WHAT TO WORK ON:
The data must be reproduced verbatim; images are to be omitted.

DATA EXTRACT:
____

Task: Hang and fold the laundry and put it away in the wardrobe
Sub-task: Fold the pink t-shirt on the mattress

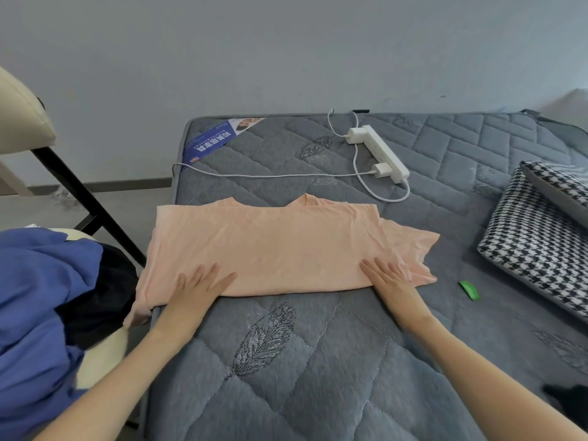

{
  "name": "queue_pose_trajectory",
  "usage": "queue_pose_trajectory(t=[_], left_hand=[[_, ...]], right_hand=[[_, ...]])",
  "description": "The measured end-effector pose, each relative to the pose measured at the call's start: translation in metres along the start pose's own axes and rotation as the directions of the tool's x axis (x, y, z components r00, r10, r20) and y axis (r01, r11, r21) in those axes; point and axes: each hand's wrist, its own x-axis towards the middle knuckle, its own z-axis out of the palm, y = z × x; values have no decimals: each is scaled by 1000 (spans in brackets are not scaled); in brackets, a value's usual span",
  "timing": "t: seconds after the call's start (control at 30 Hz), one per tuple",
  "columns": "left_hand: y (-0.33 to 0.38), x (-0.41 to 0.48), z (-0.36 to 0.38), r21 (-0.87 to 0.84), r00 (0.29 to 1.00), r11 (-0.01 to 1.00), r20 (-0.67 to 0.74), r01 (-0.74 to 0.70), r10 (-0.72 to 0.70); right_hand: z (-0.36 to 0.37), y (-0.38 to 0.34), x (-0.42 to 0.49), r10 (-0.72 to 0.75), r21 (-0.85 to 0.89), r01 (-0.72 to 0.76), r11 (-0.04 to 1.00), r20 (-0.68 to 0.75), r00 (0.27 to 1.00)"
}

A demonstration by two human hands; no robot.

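Pressing flat on the peach T-shirt (280, 246), both hands hold nothing, fingers straight and spread: left hand (197, 288) at its 7 o'clock edge, right hand (389, 276) at 5 o'clock. The garment lies folded on the grey bed (318, 361). White power strip (378, 152) at 1 o'clock, blue garment (35, 297) at 9 o'clock.

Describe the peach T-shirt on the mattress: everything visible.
The peach T-shirt lies flat on the grey quilted mattress, neckline farthest away, near edge folded. Its fabric looks thin and lightly creased. A short sleeve sticks out rightward; the left end droops over the mattress edge. The left hand and right hand press flat on it.
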Motion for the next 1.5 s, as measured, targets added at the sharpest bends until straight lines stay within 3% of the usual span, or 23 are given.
queue_pose_trajectory(t=[0.1, 0.23, 0.3, 0.33, 0.37, 0.43, 0.5, 0.53, 0.6, 0.67, 0.73, 0.8, 0.9, 1.0, 1.17, 1.5], left_hand=[[0, -2, 0, -26, 1000, 1000, 10, 4, -4], [5, -6, -2, -68, 1000, 998, 9, 9, -8], [9, -8, -2, -63, 1000, 998, 3, 22, -22], [12, -7, -2, -58, 999, 998, -2, 32, -32], [15, -7, -1, -54, 999, 998, -13, 43, -43], [23, -6, 1, -66, 992, 997, -117, 29, -36], [32, -5, 7, -188, 927, 981, -372, -36, -37], [39, -6, 9, -326, 865, 944, -486, -48, -124], [58, -10, 13, -672, 748, 740, -494, -5, -443], [73, -12, 13, -954, 648, 290, -171, 81, -742], [75, -13, 11, -972, 586, -209, 231, 106, -777], [62, -13, 10, -866, 623, -494, 429, 77, -654], [41, -14, 6, -654, 748, -757, 499, -7, -438], [26, -8, 11, -514, 782, -856, 509, -59, -360], [19, 2, 16, -352, 806, -922, 491, -163, -330], [44, -6, 21, -401, 806, -909, 496, -117, -323]], right_hand=[[-5, 2, -3, 41, 83, -42, 996, 8, 999], [-9, 6, -7, 5, 26, -7, 1000, 94, 996], [-8, -4, -13, 75, 174, -65, 983, -55, 996], [-8, -14, -18, 192, 332, -128, 935, -168, 967], [-6, -23, -22, 349, 497, -191, 846, -246, 904], [-4, -41, -28, 677, 780, -291, 555, -219, 703], [-4, -52, -28, 878, 927, -322, 192, -17, 478], [-5, -54, -28, 911, 954, -300, 8, 117, 396], [-8, -55, -24, 872, 942, -170, -290, 333, 358], [-14, -56, -17, 807, 887, -67, -457, 446, 387], [-20, -55, -7, 746, 819, -6, -574, 525, 409], [-22, -53, 2, 680, 750, 22, -661, 587, 438], [-24, -47, 11, 615, 683, 42, -729, 627, 479], [-23, -44, 17, 601, 649, 88, -756, 634, 486], [-17, -44, 24, 669, 710, 103, -697, 592, 450], [-20, -30, -9, 711, 710, 162, -685, 602, 363]])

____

RESULT BELOW:
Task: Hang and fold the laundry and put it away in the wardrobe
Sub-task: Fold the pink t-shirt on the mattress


{
  "name": "queue_pose_trajectory",
  "usage": "queue_pose_trajectory(t=[_], left_hand=[[_, ...]], right_hand=[[_, ...]])",
  "description": "The measured end-effector pose, each relative to the pose measured at the call's start: translation in metres along the start pose's own axes and rotation as the directions of the tool's x axis (x, y, z components r00, r10, r20) and y axis (r01, r11, r21) in those axes; point and axes: each hand's wrist, its own x-axis towards the middle knuckle, its own z-axis out of the palm, y = z × x; values have no decimals: each is scaled by 1000 (spans in brackets are not scaled); in brackets, a value's usual span",
  "timing": "t: seconds after the call's start (control at 30 Hz), one per tuple",
  "columns": "left_hand: y (-0.33 to 0.38), x (-0.41 to 0.48), z (-0.36 to 0.38), r21 (-0.87 to 0.84), r00 (0.29 to 1.00), r11 (-0.01 to 1.00), r20 (-0.67 to 0.74), r01 (-0.74 to 0.70), r10 (-0.72 to 0.70); right_hand: z (-0.36 to 0.37), y (-0.38 to 0.34), x (-0.42 to 0.49), r10 (-0.72 to 0.75), r21 (-0.85 to 0.89), r01 (-0.72 to 0.76), r11 (-0.04 to 1.00), r20 (-0.68 to 0.75), r00 (0.27 to 1.00)"
}

A demonstration by two human hands; no robot.

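Pressing flat on the peach T-shirt (280, 246), both hands hold nothing, fingers straight and spread: left hand (197, 288) at its 7 o'clock edge, right hand (389, 276) at 5 o'clock. The garment lies folded on the grey bed (318, 361). White power strip (378, 152) at 1 o'clock, blue garment (35, 297) at 9 o'clock.

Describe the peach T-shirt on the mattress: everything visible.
The peach T-shirt lies flat on the grey quilted mattress, neckline farthest away, near edge folded. Its fabric looks thin and lightly creased. A short sleeve sticks out rightward; the left end droops over the mattress edge. The left hand and right hand press flat on it.
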Motion for the next 1.5 s, as measured, targets added at the sharpest bends until straight lines stay within 3% of the usual span, or 23 are given.
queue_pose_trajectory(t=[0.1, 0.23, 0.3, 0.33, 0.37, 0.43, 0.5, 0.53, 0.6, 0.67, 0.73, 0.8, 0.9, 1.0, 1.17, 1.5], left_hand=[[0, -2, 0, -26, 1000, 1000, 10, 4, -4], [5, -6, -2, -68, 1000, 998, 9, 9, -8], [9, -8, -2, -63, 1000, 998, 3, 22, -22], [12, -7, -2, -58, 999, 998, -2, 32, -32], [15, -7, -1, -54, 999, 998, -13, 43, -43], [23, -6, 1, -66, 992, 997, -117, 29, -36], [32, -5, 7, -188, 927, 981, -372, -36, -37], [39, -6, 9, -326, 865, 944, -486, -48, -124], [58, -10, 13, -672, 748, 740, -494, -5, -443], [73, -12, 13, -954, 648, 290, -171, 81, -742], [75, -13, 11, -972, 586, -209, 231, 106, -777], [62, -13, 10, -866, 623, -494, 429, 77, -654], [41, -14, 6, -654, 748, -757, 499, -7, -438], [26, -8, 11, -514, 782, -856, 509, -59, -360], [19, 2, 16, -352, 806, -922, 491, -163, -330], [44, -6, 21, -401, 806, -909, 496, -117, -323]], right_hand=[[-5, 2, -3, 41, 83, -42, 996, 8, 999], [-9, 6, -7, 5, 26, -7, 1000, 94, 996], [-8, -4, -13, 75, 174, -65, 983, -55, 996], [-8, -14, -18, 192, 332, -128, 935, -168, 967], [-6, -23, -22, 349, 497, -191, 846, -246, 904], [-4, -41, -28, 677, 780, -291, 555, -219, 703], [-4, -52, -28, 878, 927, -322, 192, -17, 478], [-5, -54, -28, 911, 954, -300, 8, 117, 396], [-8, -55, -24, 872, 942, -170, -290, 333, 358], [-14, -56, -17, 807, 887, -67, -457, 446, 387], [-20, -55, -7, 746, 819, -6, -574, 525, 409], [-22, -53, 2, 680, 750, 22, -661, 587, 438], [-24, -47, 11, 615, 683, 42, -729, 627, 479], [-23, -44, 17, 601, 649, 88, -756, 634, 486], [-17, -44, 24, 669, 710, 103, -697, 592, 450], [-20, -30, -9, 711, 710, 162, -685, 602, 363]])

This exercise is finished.